• **What is required**
Repeat every line of the data exactly; the pictures stay out.
▬▬▬▬▬▬
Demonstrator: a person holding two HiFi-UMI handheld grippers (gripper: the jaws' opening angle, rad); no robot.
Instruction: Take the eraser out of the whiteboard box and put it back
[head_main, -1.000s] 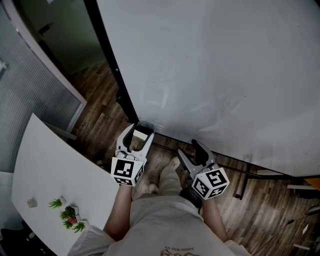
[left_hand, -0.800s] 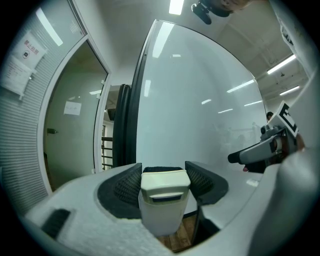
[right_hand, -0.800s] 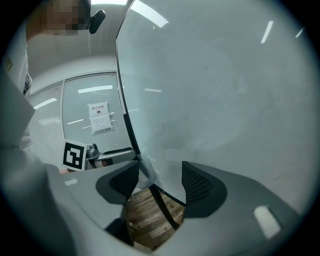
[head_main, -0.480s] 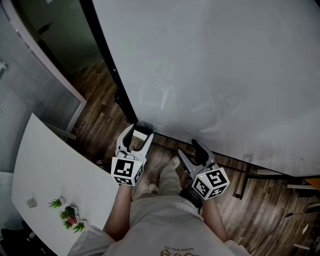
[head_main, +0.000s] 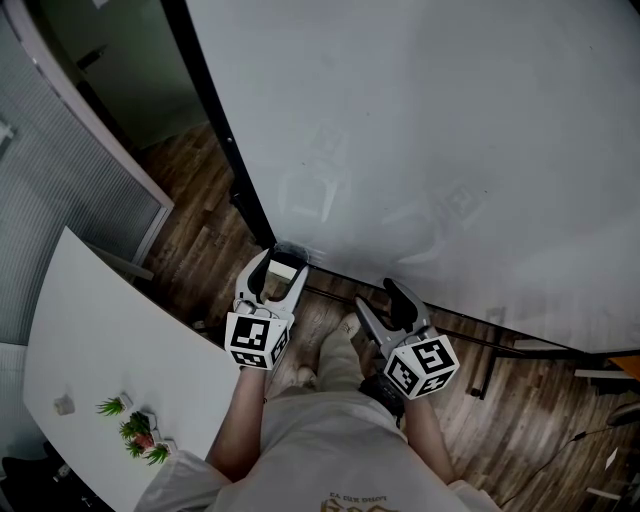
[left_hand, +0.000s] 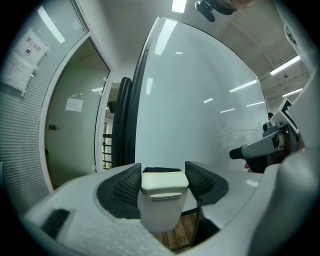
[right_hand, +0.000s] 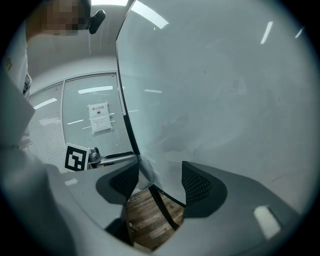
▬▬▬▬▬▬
• **Solution**
Demonstrator: a person holding two HiFi-UMI handheld grippers (gripper: the jaws' opening angle, rad); no robot.
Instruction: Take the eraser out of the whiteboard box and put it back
[head_main, -1.000s] 
[left_hand, -0.800s] 
[right_hand, -0.800s] 
[head_main, -0.480s] 
[head_main, +0.000s] 
[left_hand, +0.000s] 
[right_hand, +0.000s] 

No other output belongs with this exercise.